El mundial de futbol está por concluir. Durante un mes hemos sido testigos de muchos resultados sorprendentes y de cambios de estafeta cuyas repercusiones se irán concretando con el paso de los meses. Pero también hubo oportunidad de confirmar algunos hechos que se tenían claros antes de iniciada la competencia: que Argentina no tenía pies ni cabeza, que Francia cuenta con los elementos para superar su actuación en la Eurocopa 2016 y que México padece una tremenda falta de creatividad.

De todas, Croacia es la única escuadra que ha consolidado la solidaridad como su principal herramienta. Para Simon Critchley “(un) equipo es una cuadrícula, una figuración dinámica, una matriz de nódulos en movimiento, en cambio constante, pero que a la vez se esfuerzan por perpetuarse en un mismo estado (…). Un equipo funciona cuando el todo es claramente superior a la suma de las partes”.

Al desempeño de Croacia le debemos haber frustrado el renacimiento cabal de la selección de Inglaterra y la posibilidad de presenciar un encuentro entre dos países que han mantenido una rivalidad que roza la animadversión. Franceses e ingleses sostienen un pulso constante por la hegemonía cultural europea.

Aunque no vayan a verse la cara con sus eternos oponentes en la final, los ingleses pueden presumir que su ser nacional se despliega como una frivolidad —el tweed, el té, sus maneras— que se nutre de la catástrofe. Incluso franceses ilustres han admirado la autonomía y la determinación británicas. Tal fue el caso de Voltaire, sugestivo anglófilo que escribió en su diccionario filosófico: “¿Por qué no puede el mundo parecerse más a Inglaterra?”. La pregunta surgió luego de sus viajes por la isla, en los que descubrió que las libertades civiles por las que luchaba no estaban supeditadas a otra fuerza que a la de las instituciones que las garantizaban, lo que cristalizaba el sueño de la ilustración en cuyo núcleo se concebía la victoria de la libertad y de la razón. Como suele ocurrir en las efusiones históricas, cuando Voltaire se planteó la universalización de los derechos vigentes en Inglaterra, su optimismo tropezó con la frontera inamovible del nacionalismo.

Otro exponente galo de la anglofilia fue Alexis de Tocqueville, quien explicó una de las diferencias más visibles entre la aristocracia inglesa y la francesa: “Gentleman y Gentilhomme tienen evidentemente el mismo origen, pero gentleman se aplica en Inglaterra a todo hombre bien educado, cualquiera que sea su nacimiento, en tanto que en Francia gentilhomme sólo se aplica a un noble de cuna.

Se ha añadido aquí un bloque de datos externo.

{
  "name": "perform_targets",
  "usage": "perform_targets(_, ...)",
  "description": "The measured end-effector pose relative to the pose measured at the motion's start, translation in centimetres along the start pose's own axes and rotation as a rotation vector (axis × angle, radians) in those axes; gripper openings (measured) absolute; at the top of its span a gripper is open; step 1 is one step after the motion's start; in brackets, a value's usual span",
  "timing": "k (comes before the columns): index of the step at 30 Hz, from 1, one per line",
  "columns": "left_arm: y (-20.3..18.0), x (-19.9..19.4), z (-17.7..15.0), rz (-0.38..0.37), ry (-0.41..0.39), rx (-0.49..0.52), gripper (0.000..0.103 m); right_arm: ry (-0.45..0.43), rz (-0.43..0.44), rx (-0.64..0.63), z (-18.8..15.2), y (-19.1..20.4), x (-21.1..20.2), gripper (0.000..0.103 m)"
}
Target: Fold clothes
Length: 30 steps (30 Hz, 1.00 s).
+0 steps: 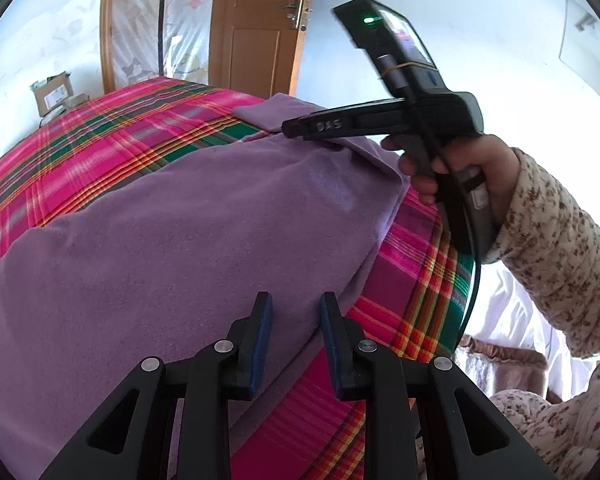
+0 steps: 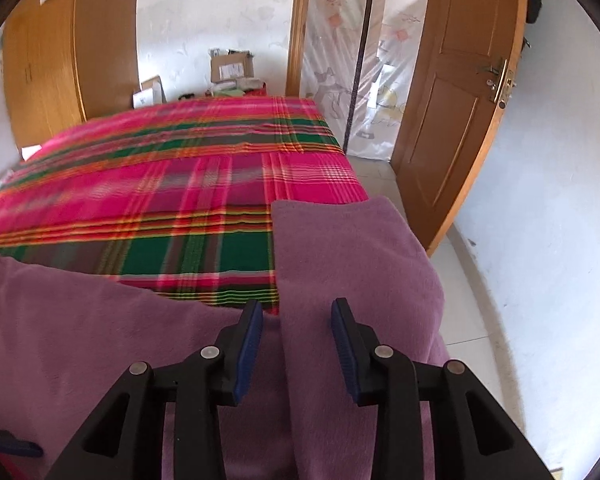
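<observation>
A purple fleece garment (image 1: pixel 180 240) lies spread on a bed covered by a pink and green plaid blanket (image 1: pixel 100 140). My left gripper (image 1: pixel 294 312) hovers open over the garment's near edge, with cloth below the pads and none pinched. The right wrist view shows the garment's body (image 2: pixel 80 340) and a sleeve (image 2: pixel 340 248) lying flat toward the bed's right edge. My right gripper (image 2: pixel 296 320) stands open above the sleeve's inner edge, gripping nothing. In the left wrist view a hand (image 1: pixel 460 172) holds the right gripper (image 1: pixel 290 128) low over the sleeve (image 1: pixel 268 110).
The plaid blanket (image 2: pixel 160 184) stretches bare beyond the garment. A wooden door (image 2: pixel 460 100) stands ajar at the right, above tiled floor (image 2: pixel 472 320). Cardboard boxes (image 2: pixel 232 66) sit past the bed's far end, a wooden wardrobe (image 2: pixel 60 60) at left. A floral sleeve (image 1: pixel 560 240) crosses the right.
</observation>
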State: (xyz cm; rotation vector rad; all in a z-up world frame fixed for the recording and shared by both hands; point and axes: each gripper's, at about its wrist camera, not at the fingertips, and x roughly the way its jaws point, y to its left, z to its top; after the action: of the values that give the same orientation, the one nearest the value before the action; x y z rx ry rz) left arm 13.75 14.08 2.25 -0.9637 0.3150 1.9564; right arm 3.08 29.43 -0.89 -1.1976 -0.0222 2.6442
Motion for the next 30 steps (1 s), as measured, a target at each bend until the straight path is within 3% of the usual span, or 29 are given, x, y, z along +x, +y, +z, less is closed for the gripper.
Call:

La diversa significación de estas dos palabras de origen común es consecuencia del diverso estado social de los dos pueblos”. Si los aristócratas insulares participaban activamente de la conquista y defensa de sus prerrogativas, sus convicciones tenían un fundamento social y no meramente económico. Según Tocqueville, esta última peculiaridad hacía improbables los estallidos de violencia civil.

Cabe recordar que, a mediados del siglo XIX, Inglaterra sirvió como refugio para buena parte de los revolucionarios que pretendían erradicar la figura de la monarquía. Un buen ejemplo de ese cosmopolitismo sui generis fue una fiesta que tuvo lugar en Londres en febrero de 1854. El cónsul estadounidense fue el organizador y James Buchananan —quien ya tenía aspiraciones presidenciales—, el anfitrión. Acudieron a la velada los grandes exiliados de mediados del XIX: el ruso Alexander Herzen, el húngaro Lajos Kossuth, el francés Alexandre Ledru-Rollin, el polaco Stanislaw Worcell y la triada italiana compuesta por Giuseppe Garibaldi, Giuseppe Mazzini y Felice Orsini. Si el objetivo era conciliar una pretendida federación de pueblos libres europeos, aquello terminó en una juerga abundante en discusiones bizantinas sobre el destino de Europa y la esperanza que representaba el “nuevo mundo americano”, es decir, Estados Unidos. Una reunión de tales pretensiones, paradójicamente, sólo era posible en un país gobernado por una aristocracia terrateniente elegida por una burguesía próspera y orgullosa de su sentido de clase, satisfecha con su propia acepción de la prosperidad.

Pero esos motivos de admiración poco importan cuando la pelota está en juego pues, como resume Ian Baruma, desde 1960 se desestiman incluso las proezas de la Segunda Guerra y “cuando los británicos vuelven para combatir en Europa, lo hacen como hooligans o hinchas de sus equipos de futbol, en una historia que se repite a sí misma con tintes de horrible borrachera de cerveza”.